The program is intended to help incubate innovators and risk-takers striving to create and develop new ways of addressing the challenges of racial disparity and discrimination in the United States. Beyond nurturing their specific projects, the program seeks to promote leadership development training, networking, and other professional support aimed at building a pipeline connecting the energy and ideas of youth with the wisdom and influence of experience.

Their work has never seemed so urgent. “We are living in a time of enormous racial and ethnic tension, fueled by policies that actively promote xenophobia and fear of the ‘other,’” says Leslie Gross-Davis, director of the Equality team within U.S. Programs at the Open Society Foundations, who launched the initiative. “I can’t think of a better antidote to this climate than the incoming class of Soros Equality Fellows. They are the racial justice superheroes of tomorrow, bringing a diverse toolkit to bear in exposing the root causes of bias in our society and pointing us toward a brighter future. I am enormously proud of this, our second class of fellows, and incredibly excited to see their work unfold.”

The 2018 Soros Equality Fellows will each receive stipends of $100,000 over the course of 18 months. 

2018 Soros Equality Fellows

Douglas Belchior will develop networks of Afro-Brazilian and African-American organizations and individuals to mobilize against racism in the Americas.

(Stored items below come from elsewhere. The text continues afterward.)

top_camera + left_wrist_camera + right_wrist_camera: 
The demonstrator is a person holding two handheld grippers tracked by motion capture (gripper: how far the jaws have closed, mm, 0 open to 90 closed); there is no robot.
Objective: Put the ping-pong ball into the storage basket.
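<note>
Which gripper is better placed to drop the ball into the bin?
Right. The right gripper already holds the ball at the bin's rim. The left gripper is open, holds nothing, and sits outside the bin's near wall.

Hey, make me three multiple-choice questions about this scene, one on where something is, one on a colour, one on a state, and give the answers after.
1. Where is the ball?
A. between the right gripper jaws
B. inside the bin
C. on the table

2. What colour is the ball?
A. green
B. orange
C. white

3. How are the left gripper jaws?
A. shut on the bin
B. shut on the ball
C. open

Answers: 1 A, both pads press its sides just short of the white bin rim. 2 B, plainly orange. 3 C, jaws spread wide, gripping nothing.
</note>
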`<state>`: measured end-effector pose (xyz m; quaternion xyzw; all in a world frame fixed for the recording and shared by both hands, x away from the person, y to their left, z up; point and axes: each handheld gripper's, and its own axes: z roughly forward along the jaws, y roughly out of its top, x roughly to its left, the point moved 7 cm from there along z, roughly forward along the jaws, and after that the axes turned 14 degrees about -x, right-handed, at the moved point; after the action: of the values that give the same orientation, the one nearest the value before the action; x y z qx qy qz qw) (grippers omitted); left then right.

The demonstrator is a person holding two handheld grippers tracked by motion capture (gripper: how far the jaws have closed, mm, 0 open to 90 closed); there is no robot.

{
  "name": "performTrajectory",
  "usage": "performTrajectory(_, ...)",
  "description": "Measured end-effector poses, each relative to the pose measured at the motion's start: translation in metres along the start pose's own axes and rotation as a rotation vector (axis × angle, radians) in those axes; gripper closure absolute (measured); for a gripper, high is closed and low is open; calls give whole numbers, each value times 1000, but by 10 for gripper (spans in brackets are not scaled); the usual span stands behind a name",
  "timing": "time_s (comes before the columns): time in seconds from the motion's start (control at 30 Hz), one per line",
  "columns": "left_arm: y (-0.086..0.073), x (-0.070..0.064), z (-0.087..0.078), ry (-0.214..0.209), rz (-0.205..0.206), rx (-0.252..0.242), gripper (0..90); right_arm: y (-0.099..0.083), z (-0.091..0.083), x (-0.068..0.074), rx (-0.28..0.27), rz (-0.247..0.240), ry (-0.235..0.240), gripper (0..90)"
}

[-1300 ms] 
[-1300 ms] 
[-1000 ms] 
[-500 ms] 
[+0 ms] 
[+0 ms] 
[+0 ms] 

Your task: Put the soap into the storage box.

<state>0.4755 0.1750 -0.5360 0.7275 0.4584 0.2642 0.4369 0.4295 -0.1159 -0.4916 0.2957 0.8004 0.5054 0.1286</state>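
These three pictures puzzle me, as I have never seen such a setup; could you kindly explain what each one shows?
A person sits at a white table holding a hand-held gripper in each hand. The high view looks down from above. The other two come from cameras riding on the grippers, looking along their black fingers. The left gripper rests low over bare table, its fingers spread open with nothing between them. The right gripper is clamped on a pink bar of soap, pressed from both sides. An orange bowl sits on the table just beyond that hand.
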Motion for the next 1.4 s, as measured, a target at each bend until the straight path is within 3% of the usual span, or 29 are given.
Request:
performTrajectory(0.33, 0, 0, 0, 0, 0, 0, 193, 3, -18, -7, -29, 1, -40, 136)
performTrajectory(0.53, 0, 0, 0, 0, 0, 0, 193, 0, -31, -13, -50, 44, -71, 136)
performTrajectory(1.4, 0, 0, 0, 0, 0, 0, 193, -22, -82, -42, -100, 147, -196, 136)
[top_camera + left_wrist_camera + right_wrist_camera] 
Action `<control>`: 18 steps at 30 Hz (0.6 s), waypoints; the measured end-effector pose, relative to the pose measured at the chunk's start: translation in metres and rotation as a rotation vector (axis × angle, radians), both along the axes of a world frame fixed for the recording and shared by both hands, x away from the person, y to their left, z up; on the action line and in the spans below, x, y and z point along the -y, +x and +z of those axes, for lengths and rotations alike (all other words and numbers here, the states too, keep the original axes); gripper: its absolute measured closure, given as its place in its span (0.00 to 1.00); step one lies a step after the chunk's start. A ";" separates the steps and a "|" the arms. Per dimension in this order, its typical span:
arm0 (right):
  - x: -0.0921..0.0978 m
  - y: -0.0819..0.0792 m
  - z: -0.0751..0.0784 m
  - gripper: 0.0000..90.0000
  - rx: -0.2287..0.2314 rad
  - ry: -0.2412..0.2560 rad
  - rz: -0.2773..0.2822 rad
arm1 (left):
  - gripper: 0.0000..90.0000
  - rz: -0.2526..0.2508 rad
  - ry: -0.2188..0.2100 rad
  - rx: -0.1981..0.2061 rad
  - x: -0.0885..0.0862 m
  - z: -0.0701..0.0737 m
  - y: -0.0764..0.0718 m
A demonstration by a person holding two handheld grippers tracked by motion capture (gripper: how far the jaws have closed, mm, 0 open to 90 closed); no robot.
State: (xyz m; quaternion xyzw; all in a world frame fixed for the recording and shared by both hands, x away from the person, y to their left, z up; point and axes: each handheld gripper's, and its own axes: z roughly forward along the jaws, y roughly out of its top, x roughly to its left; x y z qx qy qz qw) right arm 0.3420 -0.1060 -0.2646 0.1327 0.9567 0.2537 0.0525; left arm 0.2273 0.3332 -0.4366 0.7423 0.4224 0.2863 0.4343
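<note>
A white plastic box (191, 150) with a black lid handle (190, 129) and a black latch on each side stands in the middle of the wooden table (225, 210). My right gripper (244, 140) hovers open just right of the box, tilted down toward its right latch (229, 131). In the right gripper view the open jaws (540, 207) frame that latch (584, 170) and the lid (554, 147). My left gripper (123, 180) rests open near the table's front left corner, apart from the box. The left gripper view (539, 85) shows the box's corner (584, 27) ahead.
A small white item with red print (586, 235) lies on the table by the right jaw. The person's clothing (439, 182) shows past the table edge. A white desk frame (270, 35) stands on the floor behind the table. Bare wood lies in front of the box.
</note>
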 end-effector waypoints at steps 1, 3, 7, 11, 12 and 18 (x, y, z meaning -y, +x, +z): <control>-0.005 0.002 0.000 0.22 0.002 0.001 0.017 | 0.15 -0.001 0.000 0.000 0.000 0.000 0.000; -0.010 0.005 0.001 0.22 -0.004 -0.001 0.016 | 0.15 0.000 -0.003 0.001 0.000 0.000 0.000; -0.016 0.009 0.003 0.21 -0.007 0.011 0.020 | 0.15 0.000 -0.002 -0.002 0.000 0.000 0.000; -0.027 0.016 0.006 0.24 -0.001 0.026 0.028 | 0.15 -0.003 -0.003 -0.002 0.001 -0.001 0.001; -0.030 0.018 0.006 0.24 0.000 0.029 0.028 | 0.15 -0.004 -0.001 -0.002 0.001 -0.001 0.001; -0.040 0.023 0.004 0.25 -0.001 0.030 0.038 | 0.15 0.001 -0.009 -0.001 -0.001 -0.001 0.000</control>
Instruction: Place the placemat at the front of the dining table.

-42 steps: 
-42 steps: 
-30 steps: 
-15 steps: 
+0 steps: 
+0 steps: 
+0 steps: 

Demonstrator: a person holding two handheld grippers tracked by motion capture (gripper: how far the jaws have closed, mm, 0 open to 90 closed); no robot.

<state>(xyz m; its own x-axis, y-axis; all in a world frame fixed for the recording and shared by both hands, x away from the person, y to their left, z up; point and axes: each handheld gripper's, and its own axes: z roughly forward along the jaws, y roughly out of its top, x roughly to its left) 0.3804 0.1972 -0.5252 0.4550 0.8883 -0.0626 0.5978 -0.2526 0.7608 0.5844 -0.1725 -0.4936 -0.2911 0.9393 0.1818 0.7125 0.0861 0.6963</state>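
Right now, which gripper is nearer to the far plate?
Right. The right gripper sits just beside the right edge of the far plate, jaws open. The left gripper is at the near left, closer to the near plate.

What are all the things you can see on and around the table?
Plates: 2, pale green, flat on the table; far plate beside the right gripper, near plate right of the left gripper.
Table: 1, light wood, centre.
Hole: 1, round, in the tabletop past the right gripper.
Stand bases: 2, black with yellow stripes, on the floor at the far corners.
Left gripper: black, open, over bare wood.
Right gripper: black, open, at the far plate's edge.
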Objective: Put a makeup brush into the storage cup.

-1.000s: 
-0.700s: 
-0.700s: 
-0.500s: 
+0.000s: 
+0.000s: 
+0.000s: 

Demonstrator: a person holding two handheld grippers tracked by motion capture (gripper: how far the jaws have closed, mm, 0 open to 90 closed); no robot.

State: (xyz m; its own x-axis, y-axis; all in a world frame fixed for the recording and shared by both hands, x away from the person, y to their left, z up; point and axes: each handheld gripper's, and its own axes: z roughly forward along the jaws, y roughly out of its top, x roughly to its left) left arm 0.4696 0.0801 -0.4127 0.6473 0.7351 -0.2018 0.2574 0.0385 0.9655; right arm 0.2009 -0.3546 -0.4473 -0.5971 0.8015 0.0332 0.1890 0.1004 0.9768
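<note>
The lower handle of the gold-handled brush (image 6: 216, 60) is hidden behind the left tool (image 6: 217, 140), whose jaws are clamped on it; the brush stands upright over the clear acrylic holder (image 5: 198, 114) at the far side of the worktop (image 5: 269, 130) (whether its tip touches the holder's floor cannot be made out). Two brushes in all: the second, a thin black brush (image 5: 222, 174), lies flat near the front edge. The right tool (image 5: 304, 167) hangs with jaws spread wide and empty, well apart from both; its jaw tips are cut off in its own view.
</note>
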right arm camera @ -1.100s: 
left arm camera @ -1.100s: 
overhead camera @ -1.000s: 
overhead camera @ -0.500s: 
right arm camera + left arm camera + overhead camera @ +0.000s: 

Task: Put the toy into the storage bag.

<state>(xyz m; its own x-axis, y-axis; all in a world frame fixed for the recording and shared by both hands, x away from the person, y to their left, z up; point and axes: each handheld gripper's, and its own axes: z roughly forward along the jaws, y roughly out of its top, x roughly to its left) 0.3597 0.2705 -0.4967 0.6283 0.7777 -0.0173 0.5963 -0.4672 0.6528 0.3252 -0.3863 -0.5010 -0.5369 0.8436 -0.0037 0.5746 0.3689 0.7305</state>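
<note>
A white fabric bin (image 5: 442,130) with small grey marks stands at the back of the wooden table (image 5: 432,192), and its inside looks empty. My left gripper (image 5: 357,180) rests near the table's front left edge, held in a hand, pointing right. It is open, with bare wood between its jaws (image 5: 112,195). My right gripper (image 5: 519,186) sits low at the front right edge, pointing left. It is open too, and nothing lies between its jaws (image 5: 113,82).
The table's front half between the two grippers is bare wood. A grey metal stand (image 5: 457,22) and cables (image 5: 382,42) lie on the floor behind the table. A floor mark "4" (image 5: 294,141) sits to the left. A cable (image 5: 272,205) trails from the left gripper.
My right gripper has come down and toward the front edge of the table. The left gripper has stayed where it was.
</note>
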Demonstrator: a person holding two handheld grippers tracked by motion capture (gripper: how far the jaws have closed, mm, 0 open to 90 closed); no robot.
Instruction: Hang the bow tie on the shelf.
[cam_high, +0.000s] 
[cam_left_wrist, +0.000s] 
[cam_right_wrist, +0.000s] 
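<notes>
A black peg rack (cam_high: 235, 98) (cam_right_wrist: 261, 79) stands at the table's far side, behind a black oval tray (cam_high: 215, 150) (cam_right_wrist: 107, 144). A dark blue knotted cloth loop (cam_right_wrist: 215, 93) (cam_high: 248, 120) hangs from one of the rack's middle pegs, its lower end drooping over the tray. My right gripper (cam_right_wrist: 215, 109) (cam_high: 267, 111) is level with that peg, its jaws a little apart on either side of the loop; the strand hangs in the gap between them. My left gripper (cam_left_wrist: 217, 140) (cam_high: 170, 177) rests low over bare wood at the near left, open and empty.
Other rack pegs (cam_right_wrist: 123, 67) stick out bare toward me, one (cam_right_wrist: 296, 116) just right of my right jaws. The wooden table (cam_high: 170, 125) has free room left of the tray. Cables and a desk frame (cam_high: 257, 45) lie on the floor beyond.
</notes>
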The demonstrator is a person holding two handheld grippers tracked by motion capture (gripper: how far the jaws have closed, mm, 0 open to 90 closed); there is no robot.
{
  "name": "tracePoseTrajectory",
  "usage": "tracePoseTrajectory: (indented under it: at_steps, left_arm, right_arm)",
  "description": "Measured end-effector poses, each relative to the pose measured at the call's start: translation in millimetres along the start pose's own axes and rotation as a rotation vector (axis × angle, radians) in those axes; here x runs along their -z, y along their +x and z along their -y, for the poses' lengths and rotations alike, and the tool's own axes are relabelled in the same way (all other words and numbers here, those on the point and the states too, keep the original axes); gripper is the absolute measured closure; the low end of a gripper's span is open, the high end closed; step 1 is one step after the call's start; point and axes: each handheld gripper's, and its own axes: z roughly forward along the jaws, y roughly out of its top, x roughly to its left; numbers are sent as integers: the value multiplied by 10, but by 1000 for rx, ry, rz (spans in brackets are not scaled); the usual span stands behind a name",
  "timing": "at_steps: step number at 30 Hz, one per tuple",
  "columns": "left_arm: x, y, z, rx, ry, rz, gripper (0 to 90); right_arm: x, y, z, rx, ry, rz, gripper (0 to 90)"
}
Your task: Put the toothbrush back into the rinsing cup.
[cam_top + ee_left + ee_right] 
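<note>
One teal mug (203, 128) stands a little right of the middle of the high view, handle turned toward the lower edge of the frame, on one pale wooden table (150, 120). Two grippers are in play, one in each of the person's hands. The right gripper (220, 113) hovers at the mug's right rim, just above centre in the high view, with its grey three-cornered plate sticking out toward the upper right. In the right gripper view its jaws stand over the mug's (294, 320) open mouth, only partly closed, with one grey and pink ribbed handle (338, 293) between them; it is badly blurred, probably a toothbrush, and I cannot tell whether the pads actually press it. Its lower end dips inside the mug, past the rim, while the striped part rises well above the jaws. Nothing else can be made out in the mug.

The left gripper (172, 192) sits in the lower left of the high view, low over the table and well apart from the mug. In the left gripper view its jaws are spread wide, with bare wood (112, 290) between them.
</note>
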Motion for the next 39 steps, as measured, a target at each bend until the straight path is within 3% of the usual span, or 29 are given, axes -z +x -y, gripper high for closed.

Alexandra Bell will produce a fictitious newspaper set in the future that explores issues such as police violence, housing crises, wealth inequality, and mass incarceration using a solutions journalism framework.

Khaled Beydoun will build on his academic research to develop trainings to help educate and empower over-policed and under-protected Muslim communities across the country on issues such as surveillance and counter-radicalization.

Janvieve Comrie will build AfroLatina Journey to Racial Justice, a national network of AfroLatina organizers, and educate immigrant rights organizations about the realities faced by women who share a Black Latina-immigrant identity in the United States today.

Michelle Cook will develop Divest, Invest and Protect, a project encouraging financial institutions to invest in companies that safeguard indigenous people’s rights. 

Stephanie Dinkins will develop Not the Only One (NTOO), a multigenerational memoir of one Black American family told from the perspective of an artificial intelligence with an evolving intellect.

Michelle García will write Anima Sola: The Unmaking of the Frontier, a narrative nonfiction book about the United States’ entrenched frontier culture and how it affects current narratives of immigrants and Latinx.

“Somi” (Somi Kakoma) will produce Petite Afrique, a project which will explore the complex intersectional identities of African immigrants in the United States through music and conversation.

Michelle Morse will develop the Campaign Against Racism of the Social Medicine Consortium, a collective of individuals, universities, and key stakeholders fighting for health equity through education, training, service, and advocacy.

Scot Nakagawa will produce the Anti-Authoritarian Playbook, drawing upon the work of anti-right wing researchers, scholars, and activists to create a set of training modules and educational curricula.

Michael Premo will produce a documentary film exploring race and culture in the United States.

Raquel Willis will create Black Trans Circles, a project to develop the leadership of Black trans women in the southern and midwestern regions of the United States—creating healing spaces to work through oppression-based trauma, promoting community organizing efforts to address anti-trans violence, and launching a national storytelling campaign.